10. Milwaukee Bucks — Jrue Holiday
All the PG prospects make this late lottery somewhat redundant, and with the Bucks their decision is going to hinge on whether they will lose Charlie “Twitter is a way of life” Villanueva and/or Ramon Sessions. Earl “Don’t call me Candyman” Clark is the option if they have to go big, but Holiday is the BPA at the guard spot.
11. New Jersey Nets — DeJuan Blair
I think Blair to the Nets is a pretty easy pick. New Jersey needs a beast in the post and that is exactly what Blair is. A monster. Even more impressive if you ignore his comparison to Tractor Traylor and him recently being red-flagged for bum knees. If you look at the Nets roster you can see that Blair would fit in nicely. Brook Lopez cannot do all the banging and low post scoring by himself.

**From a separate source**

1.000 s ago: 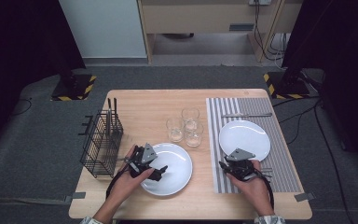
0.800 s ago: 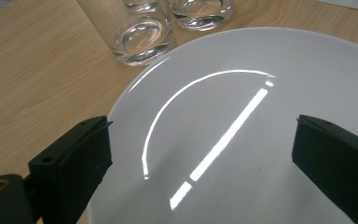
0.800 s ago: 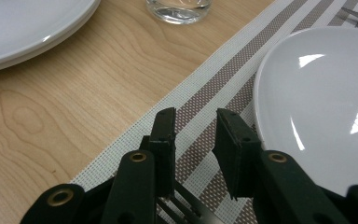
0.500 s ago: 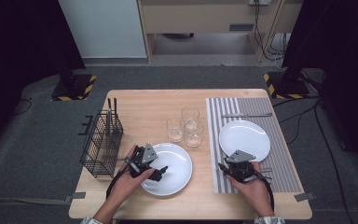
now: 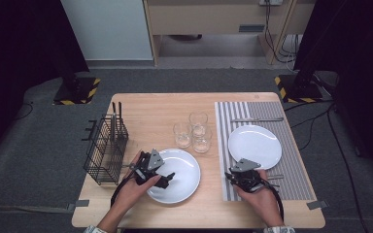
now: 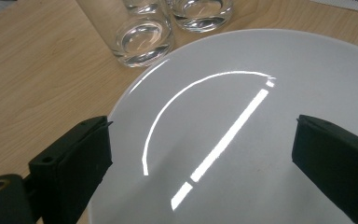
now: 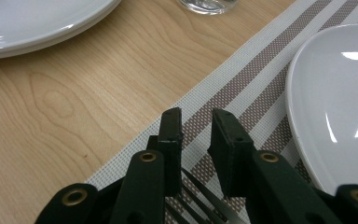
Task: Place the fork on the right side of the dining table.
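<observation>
**A:** Which step do I have in hand here?

**B:** I judge it to be table-laying. My left gripper hovers over the near plate on the bare wood, jaws spread wide and empty; in the left gripper view the two black jaws stand far apart with the plate's white surface between them and nothing clamped. Three glasses stand just beyond that plate.

**A:** And my right side?

**B:** My right gripper sits low at the near-left corner of the striped placemat, beside the second plate. In the right gripper view its jaws are nearly closed, a narrow gap left, with a fork lying on the mat under them, tines showing between the jaws. I cannot tell whether the fork is pinched or merely lies beneath.

**A:** What does the next move call for?

**B:** As I read it, the near plate is the piece to shift: I would lower one left jaw under its rim at the table edge, close on the rim, and lift level, keeping clear of the glasses. The wire basket at the left holds more cutlery.
</observation>
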Available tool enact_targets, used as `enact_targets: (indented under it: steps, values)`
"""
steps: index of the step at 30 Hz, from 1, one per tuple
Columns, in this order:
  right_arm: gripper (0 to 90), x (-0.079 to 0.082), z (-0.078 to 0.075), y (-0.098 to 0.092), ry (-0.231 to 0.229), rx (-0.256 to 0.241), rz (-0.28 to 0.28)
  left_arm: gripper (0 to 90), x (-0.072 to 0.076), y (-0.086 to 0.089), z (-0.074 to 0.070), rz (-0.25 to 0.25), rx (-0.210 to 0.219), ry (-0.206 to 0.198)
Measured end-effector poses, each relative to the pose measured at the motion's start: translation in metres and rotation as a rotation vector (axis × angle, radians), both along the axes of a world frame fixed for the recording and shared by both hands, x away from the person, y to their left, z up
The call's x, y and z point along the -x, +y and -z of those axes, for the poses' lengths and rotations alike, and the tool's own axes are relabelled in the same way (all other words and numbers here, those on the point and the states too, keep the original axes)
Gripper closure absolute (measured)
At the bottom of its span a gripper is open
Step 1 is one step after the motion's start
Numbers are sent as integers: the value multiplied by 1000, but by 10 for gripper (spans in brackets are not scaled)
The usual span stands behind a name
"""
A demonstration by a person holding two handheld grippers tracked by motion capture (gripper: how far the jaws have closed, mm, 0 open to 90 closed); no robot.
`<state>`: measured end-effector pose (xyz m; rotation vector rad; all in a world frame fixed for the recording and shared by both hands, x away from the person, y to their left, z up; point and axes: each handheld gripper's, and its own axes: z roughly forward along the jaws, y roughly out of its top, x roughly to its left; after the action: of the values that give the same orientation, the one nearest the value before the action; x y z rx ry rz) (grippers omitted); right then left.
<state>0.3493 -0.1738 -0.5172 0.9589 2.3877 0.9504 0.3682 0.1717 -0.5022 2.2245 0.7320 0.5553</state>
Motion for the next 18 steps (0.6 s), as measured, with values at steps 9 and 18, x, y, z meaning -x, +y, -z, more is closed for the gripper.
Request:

Ryan Anderson is talented but not really a banger and at this point I think the Nets would call Sean Williams and Josh Boone failures. And even if they wouldn’t, it’s clear that you don’t want to run plays through them in the post. Enter DeJuan Blair. They’re ok on the wing and a PG isn’t necessary with Devin Harris running the show so you get to fill a need without having to make much of a reach.
12. Charlotte Bobcats — Gerald Henderson
Call us crazy for not slotting Tyreke Evans in here, but the Bobcats have a history of drafting local boys (which could be a call made by ownership) and Gerald Henderson certainly fits that mold. That, coupled with the fact that Larry Brown almost always wants mature players who can contribute right away, makes Henderson a logical pick. You have no idea how hard it is not to trash MJ’s recent drafting, but our hunch is he’s going to play it safe with a familiar player from a traditional big-name school.
13. Indiana Pacers — Tyreke Evans
The Pacers need a PG and can get it with Tyreke Evans. One of the question marks around Evans is what position is he? 1? 2? Combo? What makes this work here is that the Pacers have a history of making combo guards work. Look at the Jarrett Jack/TJ Ford combo they ran with this year. Neither were a 1 or 2 but it almost got them to the playoffs. With Evans you get youth, ability and a strong skill set. In Indiana he gives them another playmaker to take some pressure off of Danny Granger. His size allows him to play both positions to give Jim O’Brien some flexibility when (if) Dunleavy comes back.
14. Phoenix Suns — Earl Clark
Hmmm, what versatile forward has always projected to excel in an up-tempo system? Oh, that’s right, Lamar Odom. And what draft prospect compares to Odom? Mr. Clark. Sure, a successor to Steve Nash makes sense, too (Teague) but if the Suns are still in win-now mode (a big question with both them and Detroit) then Clark looks like the best plug-and-play option.